Sejarah Dunia: Ketika Suara Menjadi Senjata Andalan di Medan Tempur

By Sysilia Tanhati, Minggu, 29 September 2024 | 17:50 WIB
Mulai dari suara hewan alami hingga perangkat sonik canggih saat ini, suara menjadi senjata andalan di medan tempur. (British Library)

Pada tahun 280 SM, orang Romawi pertama kali bertemu dengan gajah perang. Gajah-gajah itu dibawa ke Italia oleh Raja Yunani Pyrrhus. Para penunggang gajah menciptakan keributan yang memekakkan telinga dengan genderang dan tombak yang berdenting. Tindakan itu menyebabkan orang Romawi dan kuda-kudanya panik.

Tetapi orang Romawi memperhatikan bahwa gajah-gajah Pyrrhus menjadi gelisah oleh jeritan babi yang melengking. Seperti Aleksander, orang Romawi mengerahkan babi untuk menangkis gajah-gajah milik Pyrrhus. Cara tersebut menyebabkan kerugian besar bagi Pyrrhus.

Kemudian, pada tahun 202 SM, tiupan terompet perang Romawi membuat panik gajah perang jenderal Kartago Hannibal. Terompet itu pun berhasil mengakhiri Perang Punisia Kedua.

Seruan perang dan senjata yang meraung-raung

Seruan perang yang mengerikan adalah cara umum untuk menakut-nakuti musuh. Nyanyian perang Maori, seruan perang Jepang “Banzai!” (Hidup Kaisar), “Vur Ha!” (Serangan) dari Ottoman, dan “Desperta Ferro!” (Bangunkan Besi) dari Spanyol.

Di zaman kuno, prajurit Yunani meneriakkan “Alala!” sambil memukulkan pedang pada perisai perunggu. Teriakan itu mirip dengan suara burung hantu atau kawanan burung raksasa yang menjerit-jerit.

Sejarawan Romawi Tacitus menggambarkan efek mengerikan dari barritus, seruan perang suku-suku Jermanik. Bangsa Jerman merancang teknik sederhana untuk memanfaatkan barritus, yang dimulai sebagai gumaman pelan. Nyanyian itu berubah menjadi raungan. Kemudian meningkat menjadi crescendo yang bergema saat para prajurit mengangkat perisai mereka di depan mulut untuk memperkuat suara gemuruh.

Penemuan teknologi lainnya adalah karnyx, terompet perang bangsa Celtic. Bangsa Romawi terpesona oleh suara-suara menakutkan yang menggetarkan tulang belakang. Suara itu dihasilkan oleh tabung perunggu panjang dengan lonceng lebar yang berbentuk seperti rahang menganga.

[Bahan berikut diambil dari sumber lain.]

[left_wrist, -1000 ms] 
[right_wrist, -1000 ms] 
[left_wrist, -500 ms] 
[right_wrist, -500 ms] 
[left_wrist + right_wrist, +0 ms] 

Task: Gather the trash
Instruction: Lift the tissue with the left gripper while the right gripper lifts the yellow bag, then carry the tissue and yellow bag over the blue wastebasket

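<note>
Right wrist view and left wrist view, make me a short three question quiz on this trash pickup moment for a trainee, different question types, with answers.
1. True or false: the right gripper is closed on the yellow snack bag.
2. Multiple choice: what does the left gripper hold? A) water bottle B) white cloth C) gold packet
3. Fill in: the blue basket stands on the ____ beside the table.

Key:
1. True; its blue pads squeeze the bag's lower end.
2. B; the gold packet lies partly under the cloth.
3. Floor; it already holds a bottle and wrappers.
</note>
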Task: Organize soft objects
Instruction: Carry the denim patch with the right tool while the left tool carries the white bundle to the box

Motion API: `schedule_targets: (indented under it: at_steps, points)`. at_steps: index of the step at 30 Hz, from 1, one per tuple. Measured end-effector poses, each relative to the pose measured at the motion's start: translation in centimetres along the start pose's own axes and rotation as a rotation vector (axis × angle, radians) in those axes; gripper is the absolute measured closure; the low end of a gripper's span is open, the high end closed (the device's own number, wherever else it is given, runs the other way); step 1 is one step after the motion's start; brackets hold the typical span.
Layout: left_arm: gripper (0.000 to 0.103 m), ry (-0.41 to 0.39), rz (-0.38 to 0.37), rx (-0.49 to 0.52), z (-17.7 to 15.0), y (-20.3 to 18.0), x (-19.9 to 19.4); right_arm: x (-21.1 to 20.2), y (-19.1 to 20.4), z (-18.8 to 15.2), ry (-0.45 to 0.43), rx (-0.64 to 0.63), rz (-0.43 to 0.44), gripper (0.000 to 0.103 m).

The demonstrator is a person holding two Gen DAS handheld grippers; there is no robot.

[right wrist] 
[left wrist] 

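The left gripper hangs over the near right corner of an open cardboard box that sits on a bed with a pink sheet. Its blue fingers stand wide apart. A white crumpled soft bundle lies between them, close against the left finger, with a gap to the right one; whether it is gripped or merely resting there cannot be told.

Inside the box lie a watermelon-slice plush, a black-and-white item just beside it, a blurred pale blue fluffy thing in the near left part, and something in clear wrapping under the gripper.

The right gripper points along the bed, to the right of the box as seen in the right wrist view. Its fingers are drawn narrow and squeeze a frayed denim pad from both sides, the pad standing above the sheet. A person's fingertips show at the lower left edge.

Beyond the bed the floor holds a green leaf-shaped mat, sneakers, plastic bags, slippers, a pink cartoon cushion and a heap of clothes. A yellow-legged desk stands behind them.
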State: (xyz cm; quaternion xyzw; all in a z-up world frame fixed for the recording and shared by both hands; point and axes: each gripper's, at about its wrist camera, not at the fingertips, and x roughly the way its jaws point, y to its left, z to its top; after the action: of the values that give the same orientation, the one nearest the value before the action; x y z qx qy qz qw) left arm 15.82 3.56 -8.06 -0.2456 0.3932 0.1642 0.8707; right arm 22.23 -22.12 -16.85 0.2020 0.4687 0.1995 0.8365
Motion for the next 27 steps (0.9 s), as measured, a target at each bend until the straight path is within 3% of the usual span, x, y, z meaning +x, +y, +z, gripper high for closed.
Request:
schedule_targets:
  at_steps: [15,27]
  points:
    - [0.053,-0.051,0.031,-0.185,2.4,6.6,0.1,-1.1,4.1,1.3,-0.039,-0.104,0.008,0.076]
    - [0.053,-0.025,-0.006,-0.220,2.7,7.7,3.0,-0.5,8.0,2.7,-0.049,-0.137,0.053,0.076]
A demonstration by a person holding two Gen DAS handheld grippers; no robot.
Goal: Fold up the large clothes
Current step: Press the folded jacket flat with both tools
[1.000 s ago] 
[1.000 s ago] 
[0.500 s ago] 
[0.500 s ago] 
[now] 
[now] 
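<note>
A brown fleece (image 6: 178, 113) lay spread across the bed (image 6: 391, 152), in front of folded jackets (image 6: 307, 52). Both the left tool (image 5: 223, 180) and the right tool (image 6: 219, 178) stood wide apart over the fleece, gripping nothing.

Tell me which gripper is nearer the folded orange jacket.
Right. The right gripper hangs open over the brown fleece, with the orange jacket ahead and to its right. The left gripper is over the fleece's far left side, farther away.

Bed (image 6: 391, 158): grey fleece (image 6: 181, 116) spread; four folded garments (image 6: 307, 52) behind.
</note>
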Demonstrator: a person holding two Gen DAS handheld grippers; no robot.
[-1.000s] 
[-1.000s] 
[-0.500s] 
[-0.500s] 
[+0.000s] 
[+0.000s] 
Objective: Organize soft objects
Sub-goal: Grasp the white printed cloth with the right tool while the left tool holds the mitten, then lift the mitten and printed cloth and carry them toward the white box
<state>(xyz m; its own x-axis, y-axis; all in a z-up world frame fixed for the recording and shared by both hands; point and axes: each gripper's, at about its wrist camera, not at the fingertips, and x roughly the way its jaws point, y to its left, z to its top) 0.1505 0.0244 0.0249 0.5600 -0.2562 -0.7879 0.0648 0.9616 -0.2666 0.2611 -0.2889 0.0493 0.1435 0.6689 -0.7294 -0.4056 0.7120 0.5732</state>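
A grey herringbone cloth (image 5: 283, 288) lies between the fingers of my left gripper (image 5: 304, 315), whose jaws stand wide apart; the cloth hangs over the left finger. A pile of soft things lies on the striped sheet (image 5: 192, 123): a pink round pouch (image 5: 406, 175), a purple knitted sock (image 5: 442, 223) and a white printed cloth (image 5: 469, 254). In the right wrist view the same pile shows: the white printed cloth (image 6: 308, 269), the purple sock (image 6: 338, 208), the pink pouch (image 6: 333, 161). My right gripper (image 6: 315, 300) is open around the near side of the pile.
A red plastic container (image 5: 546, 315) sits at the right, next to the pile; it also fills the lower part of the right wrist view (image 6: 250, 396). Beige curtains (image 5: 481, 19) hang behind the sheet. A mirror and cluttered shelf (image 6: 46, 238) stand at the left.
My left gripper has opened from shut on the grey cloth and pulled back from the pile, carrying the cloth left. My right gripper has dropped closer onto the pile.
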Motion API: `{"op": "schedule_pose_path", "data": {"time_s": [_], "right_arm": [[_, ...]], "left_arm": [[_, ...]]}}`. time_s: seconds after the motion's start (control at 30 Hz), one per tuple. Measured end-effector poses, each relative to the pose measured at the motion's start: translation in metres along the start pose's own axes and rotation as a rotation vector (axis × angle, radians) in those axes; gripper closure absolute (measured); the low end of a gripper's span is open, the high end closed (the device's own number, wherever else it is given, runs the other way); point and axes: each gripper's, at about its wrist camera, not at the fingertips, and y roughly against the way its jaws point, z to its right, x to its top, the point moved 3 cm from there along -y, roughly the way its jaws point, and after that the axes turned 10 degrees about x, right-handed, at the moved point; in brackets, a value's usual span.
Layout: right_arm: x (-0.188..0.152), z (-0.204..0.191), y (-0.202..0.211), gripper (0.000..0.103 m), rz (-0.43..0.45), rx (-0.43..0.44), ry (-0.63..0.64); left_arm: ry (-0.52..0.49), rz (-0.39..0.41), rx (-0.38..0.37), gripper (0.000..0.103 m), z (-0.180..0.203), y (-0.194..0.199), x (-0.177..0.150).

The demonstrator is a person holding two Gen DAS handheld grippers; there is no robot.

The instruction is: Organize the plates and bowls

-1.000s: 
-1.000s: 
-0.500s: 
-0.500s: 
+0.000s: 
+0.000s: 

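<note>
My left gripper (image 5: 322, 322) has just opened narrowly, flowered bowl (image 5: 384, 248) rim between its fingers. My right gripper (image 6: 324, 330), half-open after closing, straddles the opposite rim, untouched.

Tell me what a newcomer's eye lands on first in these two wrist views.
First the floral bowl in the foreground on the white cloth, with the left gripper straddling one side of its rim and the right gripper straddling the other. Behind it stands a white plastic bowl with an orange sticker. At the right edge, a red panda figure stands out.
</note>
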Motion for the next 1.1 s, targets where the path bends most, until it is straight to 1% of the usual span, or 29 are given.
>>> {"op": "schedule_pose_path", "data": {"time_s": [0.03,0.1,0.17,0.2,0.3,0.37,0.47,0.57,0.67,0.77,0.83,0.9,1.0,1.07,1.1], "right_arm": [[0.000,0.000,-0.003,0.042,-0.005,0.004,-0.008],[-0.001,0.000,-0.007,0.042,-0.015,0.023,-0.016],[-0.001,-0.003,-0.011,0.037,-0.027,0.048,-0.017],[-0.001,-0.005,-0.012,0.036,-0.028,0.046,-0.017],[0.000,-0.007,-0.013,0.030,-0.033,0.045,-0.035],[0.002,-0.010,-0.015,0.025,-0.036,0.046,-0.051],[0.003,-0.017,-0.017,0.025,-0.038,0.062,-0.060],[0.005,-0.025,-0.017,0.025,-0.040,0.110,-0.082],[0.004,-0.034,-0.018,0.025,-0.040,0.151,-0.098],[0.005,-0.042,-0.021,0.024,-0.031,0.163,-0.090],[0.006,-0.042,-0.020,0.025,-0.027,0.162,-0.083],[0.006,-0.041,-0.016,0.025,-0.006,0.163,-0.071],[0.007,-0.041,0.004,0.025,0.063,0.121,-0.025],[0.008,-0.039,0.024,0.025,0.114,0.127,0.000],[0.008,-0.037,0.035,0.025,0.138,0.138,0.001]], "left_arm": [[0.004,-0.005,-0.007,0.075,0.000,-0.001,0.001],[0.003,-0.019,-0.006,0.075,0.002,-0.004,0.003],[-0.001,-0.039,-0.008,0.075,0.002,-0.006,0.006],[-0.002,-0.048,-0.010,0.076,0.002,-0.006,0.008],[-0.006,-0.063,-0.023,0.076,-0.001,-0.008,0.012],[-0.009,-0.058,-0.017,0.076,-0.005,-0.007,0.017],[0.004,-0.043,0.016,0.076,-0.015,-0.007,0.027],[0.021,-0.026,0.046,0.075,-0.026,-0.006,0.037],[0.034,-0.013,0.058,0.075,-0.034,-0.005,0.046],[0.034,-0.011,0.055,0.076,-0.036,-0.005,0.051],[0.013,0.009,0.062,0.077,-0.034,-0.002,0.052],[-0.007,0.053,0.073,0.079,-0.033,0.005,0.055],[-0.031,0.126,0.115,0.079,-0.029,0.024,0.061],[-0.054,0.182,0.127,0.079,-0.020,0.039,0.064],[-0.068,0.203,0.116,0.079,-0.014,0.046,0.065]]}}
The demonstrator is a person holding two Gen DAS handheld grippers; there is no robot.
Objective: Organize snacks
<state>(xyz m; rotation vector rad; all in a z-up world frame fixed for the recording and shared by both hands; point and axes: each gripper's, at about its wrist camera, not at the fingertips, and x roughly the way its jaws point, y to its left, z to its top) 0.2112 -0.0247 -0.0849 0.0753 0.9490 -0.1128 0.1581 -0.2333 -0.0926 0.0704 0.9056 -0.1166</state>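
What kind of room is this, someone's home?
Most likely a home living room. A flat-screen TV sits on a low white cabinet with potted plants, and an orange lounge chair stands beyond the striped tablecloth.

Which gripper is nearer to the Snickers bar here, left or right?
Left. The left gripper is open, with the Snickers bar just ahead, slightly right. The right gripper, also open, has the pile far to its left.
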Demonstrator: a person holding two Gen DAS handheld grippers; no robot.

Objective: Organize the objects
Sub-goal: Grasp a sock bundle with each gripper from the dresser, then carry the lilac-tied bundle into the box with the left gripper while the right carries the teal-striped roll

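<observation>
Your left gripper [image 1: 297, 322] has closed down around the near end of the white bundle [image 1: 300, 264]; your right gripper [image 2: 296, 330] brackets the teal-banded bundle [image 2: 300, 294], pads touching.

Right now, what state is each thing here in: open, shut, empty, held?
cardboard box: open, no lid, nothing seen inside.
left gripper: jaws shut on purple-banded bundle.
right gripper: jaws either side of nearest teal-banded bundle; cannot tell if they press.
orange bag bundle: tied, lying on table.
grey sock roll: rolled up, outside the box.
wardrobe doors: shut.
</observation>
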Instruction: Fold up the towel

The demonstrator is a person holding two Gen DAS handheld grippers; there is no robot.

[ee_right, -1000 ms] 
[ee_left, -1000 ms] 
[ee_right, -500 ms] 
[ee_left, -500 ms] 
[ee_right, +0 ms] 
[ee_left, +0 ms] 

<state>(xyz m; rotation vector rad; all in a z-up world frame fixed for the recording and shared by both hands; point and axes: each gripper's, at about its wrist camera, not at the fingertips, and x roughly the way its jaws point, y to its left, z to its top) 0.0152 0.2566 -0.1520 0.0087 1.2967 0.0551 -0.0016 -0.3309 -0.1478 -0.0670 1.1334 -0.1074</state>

Nada terompet yang keras dan suram “cocok untuk kegaduhan perang,” tulis Diodorus Siculus. Kemudian, pasukan Romawi sendiri menggunakan karnyx.

Teknologi suara militer awal lainnya adalah anak panah yang menghasilkan suara yang menakutkan. Anak panah “bersiul” atau “berteriak” (shaojian) yang dibuat oleh para pemanah berkuda di padang rumput. Suara ini dideskripsikan oleh penulis sejarah Tiongkok Sima Qian sekitar tahun 100 SM.

Sebuah ruang suara kecil berlubang dari tulang atau kayu - peluit - dipasang pada poros di belakang mata panah. Dalam pertempuran, suara melengking dari ribuan anak panah yang bersiul membuat musuh dan kuda mereka ketakutan. Anak panah yang menjerit telah ditemukan dari situs arkeologi di Asia Tengah.

Banyak teknologi lain untuk menghasilkan ledakan dahsyat untuk membingungkan dan menakut-nakuti musuh. Alat peledak ini menggunakan bubuk mesiu, yang ditemukan di Tiongkok sekitar tahun 850 M. “Mesiu kemudian mencapai Eropa sekitar tahun 1250,” tambah Mayor.